東大阪市指定文化財「旧河澄家」(東大阪市日下町7、TEL 072-984-1640)で現在、「菊花展」が開かれている。
日下菊花愛好家有志の会が2017(平成29)年に始めた同展。毎年この時期に、同会メンバーがそれぞれ育てた菊花を持ち寄り、主屋南側の軒先を彩る。出展は開催当初20鉢程度だったが、毎年少しずつ数を増やしているという。
同会の川上朝次郎さんは50年ほど前、菊を育てていた近所の人から「作ってみるか」と苗をもらったのがきっかけで菊を育て始めたという。「3年目で品評会に出品した際に新人賞を受けてから、菊作りにどんどんのめり込んでいった。これまで金魚や熱帯魚、サツキ、ハナショウブなどを育ててきたが、菊が一番長い」と川上さん。「菊が咲くまでが仕事。夜中に手入れをすることもあり、花が咲きかけてくる時が一番楽しい」と話す。

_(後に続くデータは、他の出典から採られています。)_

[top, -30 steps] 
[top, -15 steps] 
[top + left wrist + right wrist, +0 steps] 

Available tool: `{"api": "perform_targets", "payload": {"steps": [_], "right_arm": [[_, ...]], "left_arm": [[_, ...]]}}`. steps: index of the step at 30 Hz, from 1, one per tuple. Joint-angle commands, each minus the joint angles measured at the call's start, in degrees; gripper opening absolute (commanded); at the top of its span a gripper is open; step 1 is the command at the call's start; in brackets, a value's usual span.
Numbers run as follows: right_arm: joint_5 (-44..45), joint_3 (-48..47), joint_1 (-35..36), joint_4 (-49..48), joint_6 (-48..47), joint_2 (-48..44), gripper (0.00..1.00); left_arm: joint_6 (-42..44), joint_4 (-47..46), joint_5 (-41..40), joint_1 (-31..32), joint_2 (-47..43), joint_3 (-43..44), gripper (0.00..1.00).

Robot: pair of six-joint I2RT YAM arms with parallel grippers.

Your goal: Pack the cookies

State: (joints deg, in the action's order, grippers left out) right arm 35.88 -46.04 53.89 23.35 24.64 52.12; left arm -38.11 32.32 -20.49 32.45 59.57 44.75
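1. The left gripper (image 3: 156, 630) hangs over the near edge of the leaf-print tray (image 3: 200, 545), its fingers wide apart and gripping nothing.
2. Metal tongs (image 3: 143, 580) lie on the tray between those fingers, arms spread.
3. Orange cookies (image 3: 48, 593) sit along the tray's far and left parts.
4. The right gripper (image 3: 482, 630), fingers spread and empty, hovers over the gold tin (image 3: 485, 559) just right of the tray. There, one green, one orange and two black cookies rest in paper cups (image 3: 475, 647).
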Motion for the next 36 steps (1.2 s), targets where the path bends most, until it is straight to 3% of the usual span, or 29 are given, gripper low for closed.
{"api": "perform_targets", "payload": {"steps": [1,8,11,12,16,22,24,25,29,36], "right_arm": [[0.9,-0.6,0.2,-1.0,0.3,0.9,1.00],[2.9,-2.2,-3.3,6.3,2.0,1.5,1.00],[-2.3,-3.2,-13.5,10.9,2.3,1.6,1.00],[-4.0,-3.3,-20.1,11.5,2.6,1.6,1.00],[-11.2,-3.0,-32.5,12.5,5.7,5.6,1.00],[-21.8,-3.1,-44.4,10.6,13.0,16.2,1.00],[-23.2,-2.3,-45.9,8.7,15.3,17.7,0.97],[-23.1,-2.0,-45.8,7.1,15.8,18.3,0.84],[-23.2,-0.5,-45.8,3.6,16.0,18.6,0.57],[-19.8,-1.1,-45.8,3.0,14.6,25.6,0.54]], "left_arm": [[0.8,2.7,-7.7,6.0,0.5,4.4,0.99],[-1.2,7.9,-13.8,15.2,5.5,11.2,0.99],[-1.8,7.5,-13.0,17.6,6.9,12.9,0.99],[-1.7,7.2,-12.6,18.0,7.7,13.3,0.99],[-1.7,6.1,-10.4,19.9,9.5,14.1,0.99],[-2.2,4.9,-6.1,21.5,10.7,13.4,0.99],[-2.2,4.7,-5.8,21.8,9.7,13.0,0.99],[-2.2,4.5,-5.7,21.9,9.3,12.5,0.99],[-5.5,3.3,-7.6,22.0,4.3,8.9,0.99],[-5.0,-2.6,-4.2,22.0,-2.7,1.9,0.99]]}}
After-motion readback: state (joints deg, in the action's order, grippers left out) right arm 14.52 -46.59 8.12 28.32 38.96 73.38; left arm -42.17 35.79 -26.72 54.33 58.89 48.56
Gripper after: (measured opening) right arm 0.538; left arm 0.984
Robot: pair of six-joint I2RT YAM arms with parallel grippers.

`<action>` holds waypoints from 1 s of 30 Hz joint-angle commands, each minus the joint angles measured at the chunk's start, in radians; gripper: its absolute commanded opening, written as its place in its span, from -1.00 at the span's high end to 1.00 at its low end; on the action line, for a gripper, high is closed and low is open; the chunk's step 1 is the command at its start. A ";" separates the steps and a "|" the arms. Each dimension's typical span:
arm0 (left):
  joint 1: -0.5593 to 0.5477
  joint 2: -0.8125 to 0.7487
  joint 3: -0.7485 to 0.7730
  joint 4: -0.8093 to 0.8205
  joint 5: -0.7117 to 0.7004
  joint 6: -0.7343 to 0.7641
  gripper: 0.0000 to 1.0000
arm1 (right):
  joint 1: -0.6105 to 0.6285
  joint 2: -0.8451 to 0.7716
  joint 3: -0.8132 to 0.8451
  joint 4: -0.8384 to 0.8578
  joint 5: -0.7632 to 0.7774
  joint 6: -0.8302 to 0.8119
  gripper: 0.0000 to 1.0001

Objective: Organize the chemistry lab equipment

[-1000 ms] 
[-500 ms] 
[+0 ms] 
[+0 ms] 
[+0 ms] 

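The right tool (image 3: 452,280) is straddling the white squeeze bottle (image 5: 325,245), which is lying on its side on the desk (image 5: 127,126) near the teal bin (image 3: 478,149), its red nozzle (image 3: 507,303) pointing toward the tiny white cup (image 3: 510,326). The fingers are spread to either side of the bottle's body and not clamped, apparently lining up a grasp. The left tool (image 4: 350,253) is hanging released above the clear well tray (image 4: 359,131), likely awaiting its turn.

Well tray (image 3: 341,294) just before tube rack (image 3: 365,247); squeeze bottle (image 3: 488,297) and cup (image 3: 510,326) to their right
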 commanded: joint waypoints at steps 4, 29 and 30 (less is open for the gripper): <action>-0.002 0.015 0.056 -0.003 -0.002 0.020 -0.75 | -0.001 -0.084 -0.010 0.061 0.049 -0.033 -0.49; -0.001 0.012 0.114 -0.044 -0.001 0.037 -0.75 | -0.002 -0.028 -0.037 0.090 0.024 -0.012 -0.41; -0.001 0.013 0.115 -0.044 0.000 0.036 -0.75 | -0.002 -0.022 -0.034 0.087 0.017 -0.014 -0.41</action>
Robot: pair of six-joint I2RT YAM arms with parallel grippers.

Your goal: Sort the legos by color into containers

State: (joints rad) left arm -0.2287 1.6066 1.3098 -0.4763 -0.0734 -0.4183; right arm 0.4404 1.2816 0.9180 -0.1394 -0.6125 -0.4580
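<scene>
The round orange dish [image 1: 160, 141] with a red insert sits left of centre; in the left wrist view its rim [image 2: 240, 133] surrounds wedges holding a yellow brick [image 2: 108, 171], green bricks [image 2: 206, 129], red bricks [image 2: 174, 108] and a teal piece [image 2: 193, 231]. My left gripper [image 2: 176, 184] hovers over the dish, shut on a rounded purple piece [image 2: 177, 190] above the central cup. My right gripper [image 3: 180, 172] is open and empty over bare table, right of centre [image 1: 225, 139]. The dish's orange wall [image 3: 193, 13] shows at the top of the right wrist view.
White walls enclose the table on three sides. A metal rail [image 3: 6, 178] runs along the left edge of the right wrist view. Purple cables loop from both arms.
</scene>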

川上さんによると、品評会に出すには品種の異なる16鉢を作る必要があるため、これまでは出品のために毎年150鉢ほどを畑で育てていたという。「花が咲いたら葉を腐らせて来年の準備をするため、菊は一年中やらないといけない。大変なので最近は品評会には出さず、育てて家で見ていただけ」と川上さん。日下自治会から同館で展示をしないかとの話があり、5年前から同館で菊を展示している。
同展では、川上さん、田平米男さん、藤井滋さんがそれぞれ育てた菊花を展示。1本の苗から3本の枝を伸ばす「三本仕立て」、背の低い三本仕立て「ダルマ」、背が低く花が大きな「福助」、崖から垂れ下がるように仕立てた「懸崖(けんがい)」、鉢の上に丸く仕立てた「梵天(ぼんてん)」など、さまざまな姿の菊が並ぶ。
川上さんは「これまで花弁が鱗(うろこ)状に咲く大菊の厚物が多かったが、違うものも見てもらおうと、30年ほど前に育てたことがある太管(ふとくだ)・細管、天皇家の御紋章に似た一文字を作ってみた。こういう菊もあると知ってほしい」と話す。
開館時間は9時30分~16時30分。月曜休館。入場無料。11月20日まで。